When you change prompts, model versions, or retrieval logic, run your full evaluation dataset before merging. Compare aggregate scores. Mean, median, pass rate per metric. Compare them to your baseline. If scores drop significantly, inspect failing cases to figure out whether the change introduced a real regression or whether thresholds need adjustment. Use this feedback loop to iterate quickly and ship confidently.

Conclusion

Building reliable LLM applications requires more than just prompt engineering and model selection. You need systematic evaluation that catches regressions before they reach production. DeepEval gives you the framework to make this happen.

We've covered the essential pieces: installing DeepEval and writing your first test case, selecting metrics that match your use case, building dataset-driven workflows that scale, and integrating everything into your CI pipeline.

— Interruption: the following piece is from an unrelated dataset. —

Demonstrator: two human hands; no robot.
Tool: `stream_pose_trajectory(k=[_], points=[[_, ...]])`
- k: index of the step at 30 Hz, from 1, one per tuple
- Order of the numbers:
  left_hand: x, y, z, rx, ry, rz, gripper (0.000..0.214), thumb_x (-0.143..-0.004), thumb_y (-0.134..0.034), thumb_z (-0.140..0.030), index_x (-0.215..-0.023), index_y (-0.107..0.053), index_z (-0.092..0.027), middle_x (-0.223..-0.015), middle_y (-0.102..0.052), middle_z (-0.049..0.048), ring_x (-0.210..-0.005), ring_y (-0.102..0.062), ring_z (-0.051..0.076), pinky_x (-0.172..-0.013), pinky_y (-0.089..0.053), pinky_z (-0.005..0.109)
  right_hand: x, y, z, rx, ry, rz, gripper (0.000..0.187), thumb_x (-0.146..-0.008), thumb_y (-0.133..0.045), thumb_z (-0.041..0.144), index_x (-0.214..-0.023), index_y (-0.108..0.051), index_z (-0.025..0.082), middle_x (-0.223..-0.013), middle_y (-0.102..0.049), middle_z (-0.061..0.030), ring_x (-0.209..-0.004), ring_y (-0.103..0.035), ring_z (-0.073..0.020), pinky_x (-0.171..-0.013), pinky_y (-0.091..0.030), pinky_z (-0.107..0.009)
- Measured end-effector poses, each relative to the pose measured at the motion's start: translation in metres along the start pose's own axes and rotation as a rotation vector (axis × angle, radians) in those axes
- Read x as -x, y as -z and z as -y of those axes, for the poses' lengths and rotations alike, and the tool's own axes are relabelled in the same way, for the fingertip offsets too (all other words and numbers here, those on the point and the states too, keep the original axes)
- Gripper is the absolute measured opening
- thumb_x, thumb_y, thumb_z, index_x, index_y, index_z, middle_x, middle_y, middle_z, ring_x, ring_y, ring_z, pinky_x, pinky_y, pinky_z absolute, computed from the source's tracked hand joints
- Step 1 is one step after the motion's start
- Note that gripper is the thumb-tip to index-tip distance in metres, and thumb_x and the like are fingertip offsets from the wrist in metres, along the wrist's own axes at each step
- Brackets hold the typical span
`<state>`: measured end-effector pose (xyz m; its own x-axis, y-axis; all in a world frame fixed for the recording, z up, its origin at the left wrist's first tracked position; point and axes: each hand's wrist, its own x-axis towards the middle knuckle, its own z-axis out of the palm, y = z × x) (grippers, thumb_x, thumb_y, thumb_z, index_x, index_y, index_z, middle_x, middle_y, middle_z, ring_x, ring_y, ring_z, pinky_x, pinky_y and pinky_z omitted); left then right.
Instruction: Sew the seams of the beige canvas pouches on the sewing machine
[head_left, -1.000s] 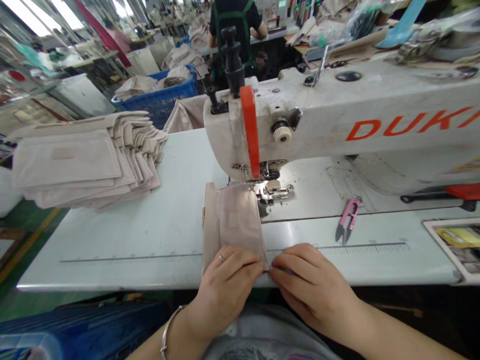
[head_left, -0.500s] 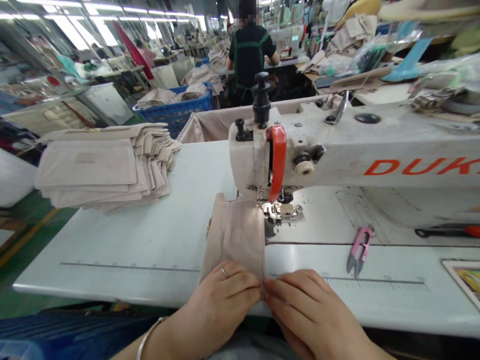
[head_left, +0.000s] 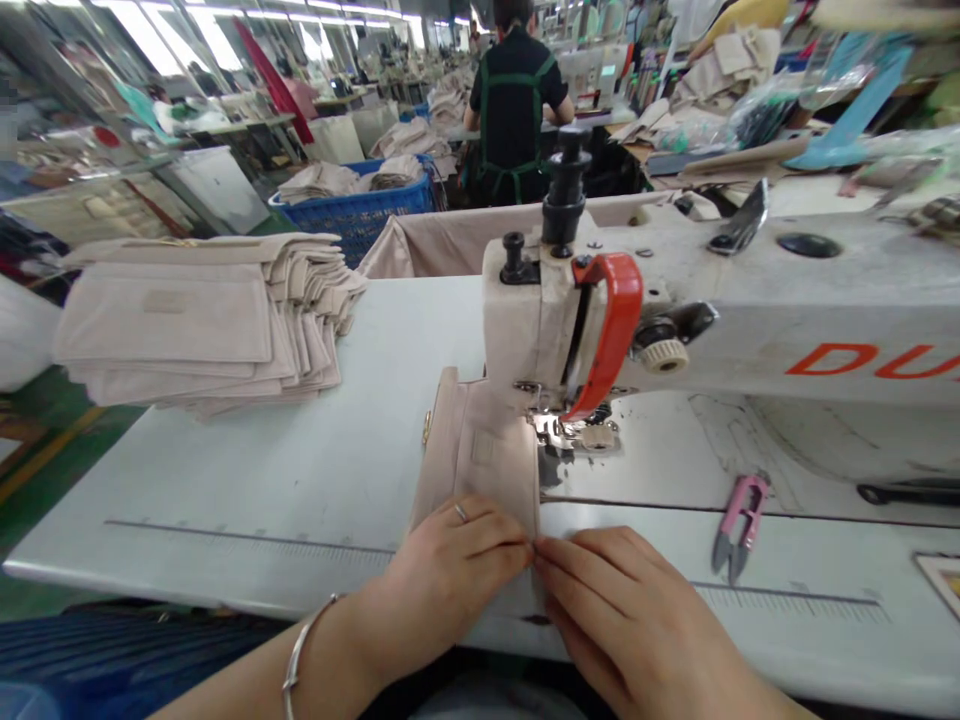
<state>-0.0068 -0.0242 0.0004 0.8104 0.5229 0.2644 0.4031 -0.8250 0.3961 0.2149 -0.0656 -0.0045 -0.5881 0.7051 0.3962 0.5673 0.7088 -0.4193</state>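
Observation:
A beige fabric piece (head_left: 480,455) lies on the pale table (head_left: 315,440) with its far end under the head of the white sewing machine (head_left: 720,320). My left hand (head_left: 450,575), with a ring and a bracelet, rests on the near end of the fabric, fingers closed on its right corner. My right hand (head_left: 615,605) meets it from the right, fingertips pinching the same corner edge. The presser foot (head_left: 581,432) sits just right of the fabric.
A tall stack of beige fabric pieces (head_left: 202,320) sits at the table's left. Pink thread snips (head_left: 739,525) lie to the right. Behind are a blue crate (head_left: 356,210) of fabric and a person in black (head_left: 517,100) at another station.
The camera has swung left and closer. My hands stay pinched on the fabric's near corner; the fabric has barely shifted under the machine.

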Motion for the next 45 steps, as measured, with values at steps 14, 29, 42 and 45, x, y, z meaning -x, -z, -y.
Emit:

The key is starting simple. Pick one or two metrics, write ten test cases, and run them locally. Once that's working, expand to more cases and tighter integration.

The real payoff comes when you can ship prompt changes with confidence, knowing your test suite will catch any degradation. When you can compare model versions with actual numbers instead of vibes. When you can scale from prototype to production without losing sleep over quality.

As I've come to learn through building these systems, LLM evaluation isn't about perfection. It's about catching the failures that matter and shipping faster with confidence. Start with the basics we've covered here, then expand based on what breaks in your specific application. Your users, and your on-call rotation, will thank you.